Copy the data precisely, character for character, and leave out every picture.

......

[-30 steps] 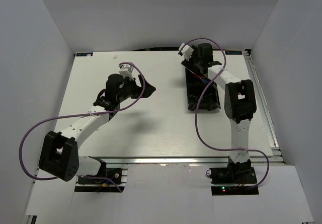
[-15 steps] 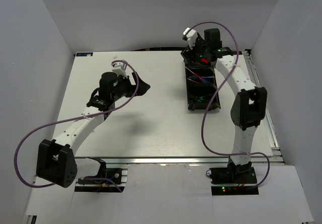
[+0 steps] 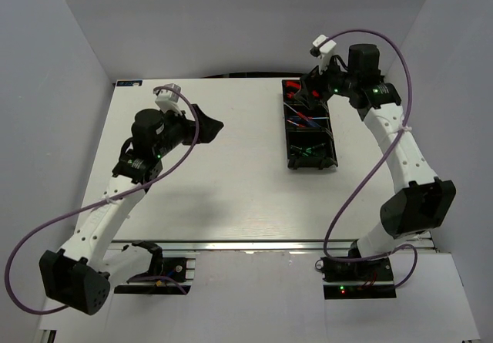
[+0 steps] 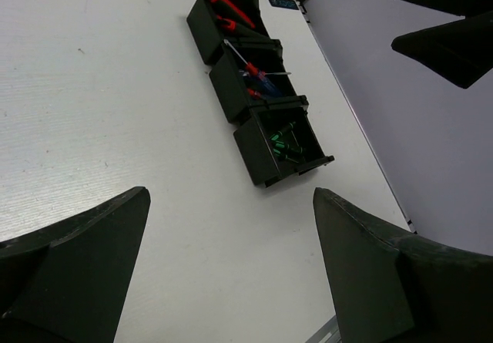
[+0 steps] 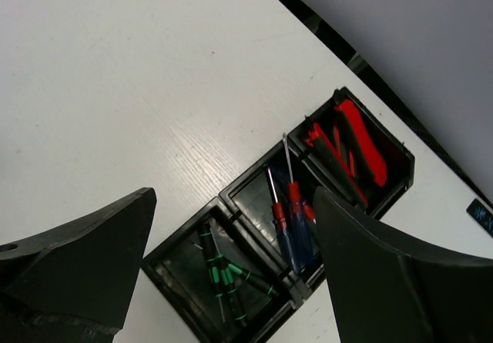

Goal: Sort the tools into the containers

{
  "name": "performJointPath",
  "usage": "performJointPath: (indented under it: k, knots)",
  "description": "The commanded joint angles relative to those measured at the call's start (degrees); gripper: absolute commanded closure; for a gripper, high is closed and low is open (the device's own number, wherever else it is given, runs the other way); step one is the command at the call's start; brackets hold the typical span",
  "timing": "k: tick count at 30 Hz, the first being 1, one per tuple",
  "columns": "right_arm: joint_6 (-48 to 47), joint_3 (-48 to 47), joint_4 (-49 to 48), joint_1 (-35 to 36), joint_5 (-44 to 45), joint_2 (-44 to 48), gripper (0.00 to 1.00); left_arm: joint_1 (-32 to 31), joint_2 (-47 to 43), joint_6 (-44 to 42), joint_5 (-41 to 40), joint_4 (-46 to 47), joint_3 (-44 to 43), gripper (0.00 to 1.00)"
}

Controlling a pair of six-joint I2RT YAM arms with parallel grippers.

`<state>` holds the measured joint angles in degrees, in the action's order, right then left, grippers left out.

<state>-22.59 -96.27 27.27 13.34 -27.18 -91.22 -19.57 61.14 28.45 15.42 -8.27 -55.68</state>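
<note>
The long black tray [image 3: 312, 166] lies at the right back of the table. Its far compartment holds the red-handled pliers and cutters [image 5: 356, 149], the middle one the blue-and-red screwdrivers [image 5: 291, 221], and the near one the green-handled screwdrivers [image 5: 225, 275]. My right gripper [image 5: 235, 196] hangs open and empty high above the tray; it also shows in the top view [image 3: 316, 89]. My left gripper [image 4: 231, 196] is open and empty, raised over the table's left half [image 3: 209, 122], far from the tray [image 4: 266, 177].
The white table [image 3: 231, 181] has a metal rail along its right edge [image 3: 400, 150]. Grey walls close in on the left, back and right. Purple cables loop from both arms.
The right arm has lifted off the tray and swung back to the right, uncovering it. The left arm has drawn back to the left and risen.
</note>
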Motion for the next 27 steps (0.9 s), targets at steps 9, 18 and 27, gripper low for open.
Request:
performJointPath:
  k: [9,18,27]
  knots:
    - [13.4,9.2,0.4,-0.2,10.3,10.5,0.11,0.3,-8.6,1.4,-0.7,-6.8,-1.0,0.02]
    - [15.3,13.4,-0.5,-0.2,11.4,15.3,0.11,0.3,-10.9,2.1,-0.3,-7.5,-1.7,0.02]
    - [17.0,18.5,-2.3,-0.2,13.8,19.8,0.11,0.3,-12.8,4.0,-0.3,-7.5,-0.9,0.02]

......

» Reply:
[-30 steps] 
[-15 steps] 
[+0 steps] 
[+0 steps] 
[+0 steps] 

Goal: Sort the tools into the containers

{
  "name": "performJointPath",
  "usage": "performJointPath: (indented under it: k, knots)",
  "description": "The commanded joint angles relative to those measured at the call's start (degrees); gripper: absolute commanded closure; for a gripper, high is closed and low is open (the device's own number, wherever else it is given, runs the other way); step one is the command at the call's start; brackets hold the typical span",
  "timing": "k: tick count at 30 Hz, the first being 1, one per tuple",
  "columns": "right_arm: joint_6 (-48 to 47), joint_3 (-48 to 47), joint_4 (-49 to 48), joint_1 (-35 to 36), joint_5 (-44 to 45), joint_2 (-44 to 48), gripper (0.00 to 1.00); left_arm: joint_1 (-32 to 31), joint_2 (-47 to 43), joint_6 (-44 to 42), joint_5 (-41 to 40), joint_4 (-46 to 47), joint_3 (-44 to 43), gripper (0.00 to 1.00)"
}

Controlling a pair of six-joint I2RT YAM arms with parallel grippers.

`<state>` holds the measured joint angles in degrees, in the action's order, right then left, grippers left out.

<state>-22.59 -96.27 27.27 13.34 -27.18 -91.22 -19.57 61.14 28.45 15.42 -8.27 -55.68</state>
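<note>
The long black tray [image 3: 312, 166] lies at the right back of the table. Its far compartment holds the red-handled pliers and cutters [image 5: 356, 149], the middle one the blue-and-red screwdrivers [image 5: 291, 221], and the near one the green-handled screwdrivers [image 5: 225, 275]. My right gripper [image 5: 235, 196] hangs open and empty high above the tray; it also shows in the top view [image 3: 316, 89]. My left gripper [image 4: 231, 196] is open and empty, raised over the table's left half [image 3: 209, 122], far from the tray [image 4: 266, 177].
The white table [image 3: 231, 181] has a metal rail along its right edge [image 3: 400, 150]. Grey walls close in on the left, back and right. Purple cables loop from both arms.
The right arm has lifted off the tray and swung back to the right, uncovering it. The left arm has drawn back to the left and risen.
</note>
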Motion for the next 27 steps (0.9 s), targets at steps 9, 18 and 27, gripper low for open.
Request:
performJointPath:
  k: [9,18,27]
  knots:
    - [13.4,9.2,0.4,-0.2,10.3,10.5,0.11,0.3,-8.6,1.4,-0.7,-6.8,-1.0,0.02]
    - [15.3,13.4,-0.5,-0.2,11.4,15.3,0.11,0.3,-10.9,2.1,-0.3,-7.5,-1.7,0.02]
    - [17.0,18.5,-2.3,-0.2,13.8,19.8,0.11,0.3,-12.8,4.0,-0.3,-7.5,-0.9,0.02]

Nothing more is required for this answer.